Chapter 5 Data Visualization
5.1 Base Graphics
R has high-level and low-level plotting functions.
5.1.1 Simple scatter plot
5.1.2 Saving plot
Steps: Create a graphics device (BMP, JPEG, PNG, TIFF) then plot and switch off the device.
# File will be saved in current working directory getwd()
png(filename = "myplot.png", width = 480, height = 480, units = "px" , type="cairo");
plot(x, type="l");
dev.off();
## png
## 2
5.1.3 Add title/subtitle/x-axis label/y-axis label to plot
5.1.4 Increase line thickness
5.1.5 Assign color to lines and points
# Parameters: col
plot(x, type="o", xlab = "Index", ylab = "Expression values", main= "Scatter plot", lwd = 2, col = "red");
# There are 50 elements in x. so 50 points in plot.
# col=c(“red”,”green”,”blue”) is a vector of 3 elements which will be recycled to color the 50 points.
# So points will look like alternate red/green/blue.
plot(x, type="o", xlab = "Index", ylab = "Expression values", main= "Scatter plot", lwd = 2, col = c("red","green","blue"));
# length(x) is 50. col=rainbow(length(x)) will generate 50 consecutive colors which will be assigned to 50 points on the plot.
plot(x, type="o", xlab = "Index", ylab = "Expression values", main= "Scatter plot", lwd = 2, col = rainbow(length(x)));
# Lets display first 20 points as red, next 20 as blue and last 10 as green. Create a vector of colors where red is repeated 20 times followed by blue 20 times and green 10 times.
# Using c() and rep() function we created veccol vector
# col=veccol assigns 50 colors of veccol vector to 50 points on the plot.
veccol=c(rep("red",20),rep("blue",20),rep("green",10));
plot(x, type="o", xlab = "Index", ylab = "Expression values", main= "Scatter plot", lwd = 2, col = veccol);
5.1.6 Explore built-in colors
## [1] "white" "aliceblue" "antiquewhite" "antiquewhite1"
## [5] "antiquewhite2" "antiquewhite3" "antiquewhite4" "aquamarine"
## [9] "aquamarine1" "aquamarine2" "aquamarine3" "aquamarine4"
## [13] "azure" "azure1" "azure2" "azure3"
## [17] "azure4" "beige" "bisque" "bisque1"
## [21] "bisque2" "bisque3" "bisque4" "black"
## [25] "blanchedalmond" "blue" "blue1" "blue2"
## [29] "blue3" "blue4" "blueviolet" "brown"
## [33] "brown1" "brown2" "brown3" "brown4"

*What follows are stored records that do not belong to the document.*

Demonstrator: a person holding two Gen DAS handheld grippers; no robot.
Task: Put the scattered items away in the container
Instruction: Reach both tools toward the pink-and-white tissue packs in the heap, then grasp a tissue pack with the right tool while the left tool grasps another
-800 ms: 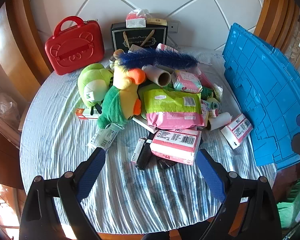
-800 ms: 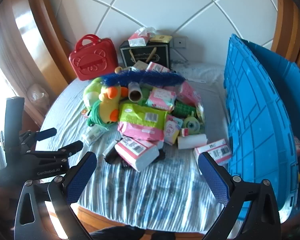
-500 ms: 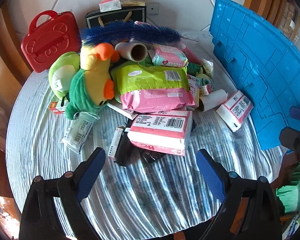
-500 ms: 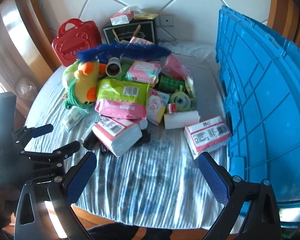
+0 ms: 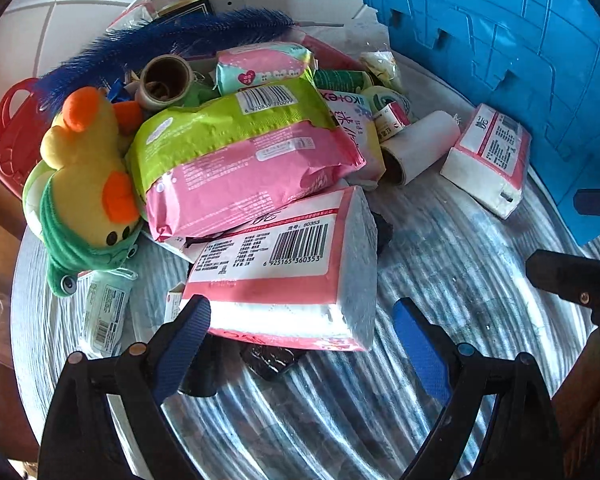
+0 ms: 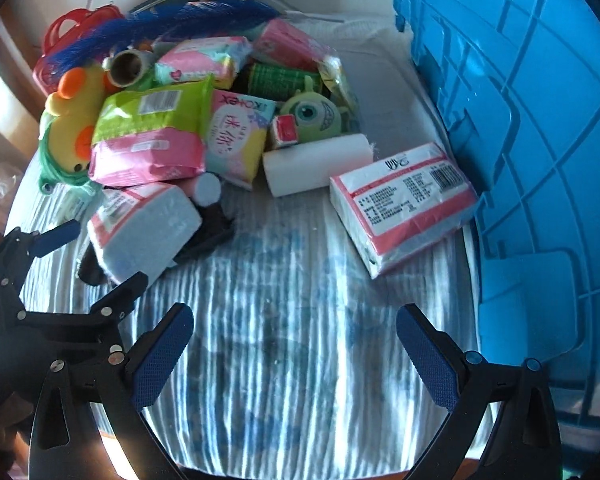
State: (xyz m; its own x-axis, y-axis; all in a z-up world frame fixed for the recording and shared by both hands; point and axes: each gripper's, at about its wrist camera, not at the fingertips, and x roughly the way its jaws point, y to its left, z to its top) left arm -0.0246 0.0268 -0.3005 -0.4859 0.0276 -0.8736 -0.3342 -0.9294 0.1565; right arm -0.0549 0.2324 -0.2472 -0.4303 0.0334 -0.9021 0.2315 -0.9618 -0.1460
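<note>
Between the left gripper's (image 5: 300, 322) spread fingers, tissue pack (image 5: 288, 268) lies crosswise.

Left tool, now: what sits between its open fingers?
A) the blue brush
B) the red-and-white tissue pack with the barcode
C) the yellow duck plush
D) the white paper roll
B. In the left wrist view the left tool is open, and the near edge of the red-and-white tissue pack lies between its fingers, not yet clamped.
</note>
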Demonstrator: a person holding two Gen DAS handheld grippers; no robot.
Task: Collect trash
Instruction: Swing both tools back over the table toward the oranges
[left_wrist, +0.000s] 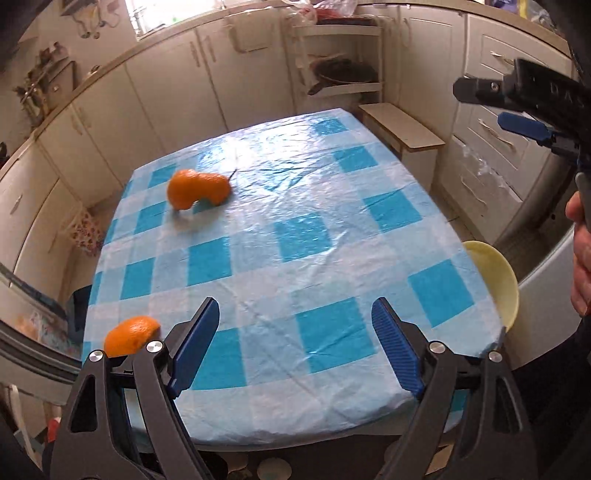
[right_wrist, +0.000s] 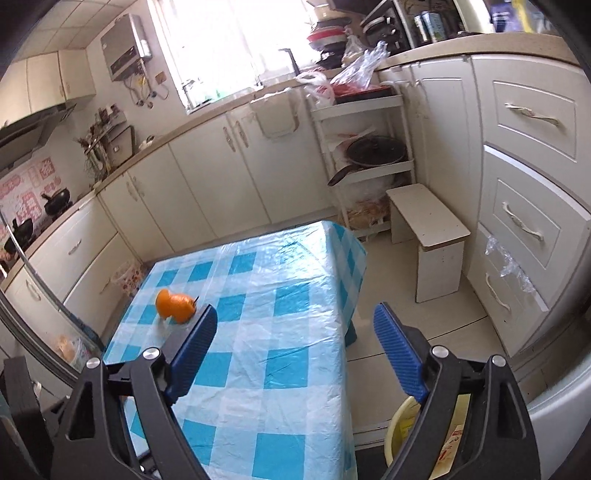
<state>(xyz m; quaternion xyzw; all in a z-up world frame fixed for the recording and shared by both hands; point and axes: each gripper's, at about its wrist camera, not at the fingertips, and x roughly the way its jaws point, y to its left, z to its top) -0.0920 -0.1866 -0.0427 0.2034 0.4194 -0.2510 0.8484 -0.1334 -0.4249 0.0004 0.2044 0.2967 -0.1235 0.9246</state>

## [37] "burlywood" "burlywood1" "burlywood2" "burlywood3"
## [41] "burlywood4" "cadetblue" "cadetblue1" "cadetblue2"
## [45] "cadetblue3" "cadetblue4" "chartreuse" "chartreuse1"
## [49] "chartreuse2" "chartreuse3"
## function (mode = "logical", length = 0L)

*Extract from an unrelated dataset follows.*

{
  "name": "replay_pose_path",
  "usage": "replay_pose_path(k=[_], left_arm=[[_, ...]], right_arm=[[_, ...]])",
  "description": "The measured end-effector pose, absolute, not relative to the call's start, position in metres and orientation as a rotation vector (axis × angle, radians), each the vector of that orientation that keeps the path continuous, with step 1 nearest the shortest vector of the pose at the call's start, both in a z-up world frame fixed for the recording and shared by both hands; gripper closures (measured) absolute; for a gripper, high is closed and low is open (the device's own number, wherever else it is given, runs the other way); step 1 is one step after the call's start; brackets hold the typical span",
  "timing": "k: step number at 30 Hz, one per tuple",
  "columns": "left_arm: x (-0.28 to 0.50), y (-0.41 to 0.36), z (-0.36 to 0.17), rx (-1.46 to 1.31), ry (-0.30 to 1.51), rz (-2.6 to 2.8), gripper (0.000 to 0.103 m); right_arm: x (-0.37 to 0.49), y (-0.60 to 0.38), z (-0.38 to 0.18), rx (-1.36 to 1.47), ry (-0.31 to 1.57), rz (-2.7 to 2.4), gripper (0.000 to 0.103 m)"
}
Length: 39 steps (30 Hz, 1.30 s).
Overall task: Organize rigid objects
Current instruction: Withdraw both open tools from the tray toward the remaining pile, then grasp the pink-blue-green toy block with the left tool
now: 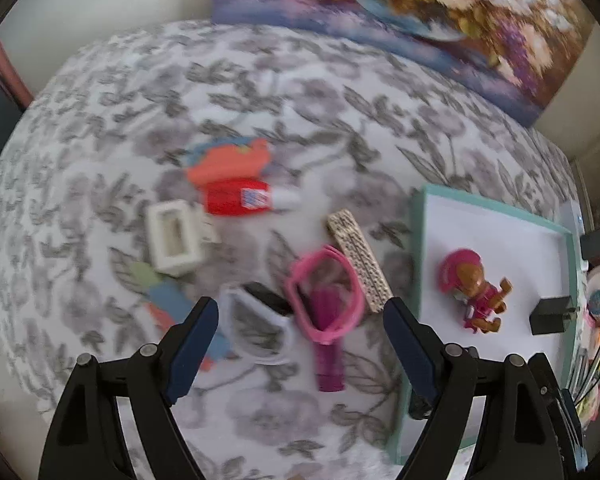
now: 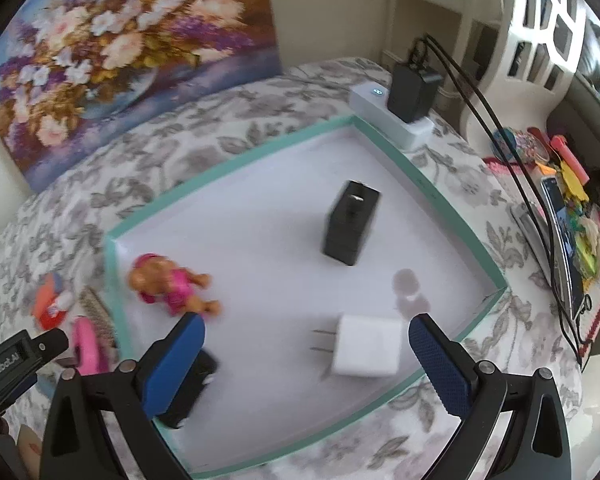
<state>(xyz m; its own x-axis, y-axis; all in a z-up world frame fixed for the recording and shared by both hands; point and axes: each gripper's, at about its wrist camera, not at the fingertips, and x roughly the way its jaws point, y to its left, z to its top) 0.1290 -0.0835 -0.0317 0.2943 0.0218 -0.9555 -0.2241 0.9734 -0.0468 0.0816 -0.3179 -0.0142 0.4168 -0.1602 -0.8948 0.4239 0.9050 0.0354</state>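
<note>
A teal-rimmed white tray (image 2: 228, 168) holds a black charger (image 2: 350, 224), a white plug (image 2: 366, 346) and a pink toy pup (image 2: 168, 284); grey leaf-print cloth (image 1: 140, 100) lies beneath

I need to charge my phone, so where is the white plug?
In the right wrist view the white plug lies flat in the tray, near its front edge, between the open fingers, prongs pointing left toward the toy dog.

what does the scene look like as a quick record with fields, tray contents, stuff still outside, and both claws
tray: teal-rimmed tray, white inside
in tray: toy figure, black charger, white charger
outside on cloth: pink glasses, red bottle, white box, studded bar
left claw: open, over the pink glasses, holding nothing
right claw: open, white charger lies between its fingers, not gripped
</note>
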Motion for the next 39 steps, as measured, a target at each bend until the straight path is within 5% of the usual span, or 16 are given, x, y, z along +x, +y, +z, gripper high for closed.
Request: replay_pose_path(k=[18,39], left_arm=[[0.091,0.038,0.017,-0.252,1.115,0.322,0.018],[0.103,0.065,-0.06,-0.395,1.329,0.328,0.018]], right_arm=[[0.098,-0.185,0.003,0.206,1.074,-0.073,0.0],[0.1,-0.127,-0.066,0.128,1.186,-0.041,0.0]])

## .Internal(vector(mode, length))
## <bytecode: 0x559bee972fd8>
## <environment: namespace:base>
## [1] "#FF0000FF" "#CCFF00FF" "#00FF66FF" "#0066FFFF" "#CC00FFFF"
5.1.7 Explore different symbols
5.1.8 Explore different line types
5.1.9 Rescale the x-axis and y-axis
# Parameter: xlim, ylim.
# xlim and ylim parameters are used to change the default x and y axis ranges.

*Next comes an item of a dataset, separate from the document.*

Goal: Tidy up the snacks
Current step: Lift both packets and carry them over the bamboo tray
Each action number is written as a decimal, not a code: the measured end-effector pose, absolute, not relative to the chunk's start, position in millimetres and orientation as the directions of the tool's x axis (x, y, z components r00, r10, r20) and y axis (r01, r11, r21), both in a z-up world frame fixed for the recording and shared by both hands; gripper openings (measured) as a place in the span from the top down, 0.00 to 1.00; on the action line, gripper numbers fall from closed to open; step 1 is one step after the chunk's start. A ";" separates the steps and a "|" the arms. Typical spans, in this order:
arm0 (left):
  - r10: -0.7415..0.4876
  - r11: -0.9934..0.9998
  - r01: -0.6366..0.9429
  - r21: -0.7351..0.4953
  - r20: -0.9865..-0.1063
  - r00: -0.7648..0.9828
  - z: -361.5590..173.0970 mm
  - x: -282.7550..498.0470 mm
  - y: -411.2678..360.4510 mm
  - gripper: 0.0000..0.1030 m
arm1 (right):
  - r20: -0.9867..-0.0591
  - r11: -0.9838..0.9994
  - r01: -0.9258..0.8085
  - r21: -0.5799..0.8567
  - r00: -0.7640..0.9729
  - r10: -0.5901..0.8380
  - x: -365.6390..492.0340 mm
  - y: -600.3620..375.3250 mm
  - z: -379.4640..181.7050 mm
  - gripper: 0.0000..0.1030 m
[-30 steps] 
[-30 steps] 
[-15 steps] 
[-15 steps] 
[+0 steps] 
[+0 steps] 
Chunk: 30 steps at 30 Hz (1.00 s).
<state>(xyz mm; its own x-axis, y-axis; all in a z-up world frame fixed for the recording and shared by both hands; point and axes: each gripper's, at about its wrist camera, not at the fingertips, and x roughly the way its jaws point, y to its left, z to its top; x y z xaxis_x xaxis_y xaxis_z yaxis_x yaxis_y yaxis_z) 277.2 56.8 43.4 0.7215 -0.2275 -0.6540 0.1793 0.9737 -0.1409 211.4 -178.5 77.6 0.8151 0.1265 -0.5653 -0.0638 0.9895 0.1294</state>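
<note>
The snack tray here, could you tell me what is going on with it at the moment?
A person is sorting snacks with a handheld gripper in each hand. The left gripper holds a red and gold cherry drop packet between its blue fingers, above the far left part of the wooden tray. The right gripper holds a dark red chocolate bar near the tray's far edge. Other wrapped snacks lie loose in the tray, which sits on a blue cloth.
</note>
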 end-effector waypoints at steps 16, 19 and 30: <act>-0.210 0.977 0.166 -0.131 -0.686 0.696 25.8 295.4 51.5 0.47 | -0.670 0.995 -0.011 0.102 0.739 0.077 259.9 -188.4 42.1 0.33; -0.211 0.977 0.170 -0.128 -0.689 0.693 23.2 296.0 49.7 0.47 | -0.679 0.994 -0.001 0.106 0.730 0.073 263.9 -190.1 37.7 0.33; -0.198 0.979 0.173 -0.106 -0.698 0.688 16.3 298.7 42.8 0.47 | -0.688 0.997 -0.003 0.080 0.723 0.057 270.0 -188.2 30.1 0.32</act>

# We have to give the minimum and maximum values of x and y-axis.
# xlim=c(0,100) will scale x-axis from 0 to 100.
plot(x, type="o", xlab = "Index", ylab = "Expression values", main= "Scatter plot", lwd = 2, col = veccol, pch = 15, lty=2, xlim=c(0,100), ylim=c(0,150));
5.1.10 Magnification of labels and symbols
# Parameter: cex.lab, cex.axis, cex.main, cex.sub, cex
# cex.lab=1.5 will magnify the x-axis and y-axis labels by 50%.
# Default cex.lab=1
# cex.axis=1.2 magnifies the labels on the tick-marks of axis.
# cex.main=1.2 magnifies the title
# cex.sub=1.2 magnifies the subtitle.
# cex=1.2 magnifies the symbol/text on the plots
plot(x, type="o", xlab = "Index", ylab = "Expression values", main= "Scatter plot", lwd = 2, col = veccol, pch = 15, lty=2, cex.lab=1.2, cex.axis=1.2, cex= 1.2, cex.main=1.2);
5.1.11 Explore bty (box type)
# bty=”n” will not draw box around the plot.
# If bty is one of "o" (the default), "l", "7", "c", "u", or "]" the resulting box resembles the corresponding upper case letter.
plot(x, type="o", xlab = "Index", ylab = "Expression values", main= "Scatter plot", lwd = 2, col = veccol, pch = 15, lty=2, cex.lab=1.2, cex.axis=1.2, cex= 1.2, cex.main=1.2, bty="n");
5.1.12 Explore las (style of axis labels)
# Style of axis tick mark labels is given by las=1.
# 0: parallel to axis, 1: always horizontal, 2: always perpendicular to axis, 3: always vertical)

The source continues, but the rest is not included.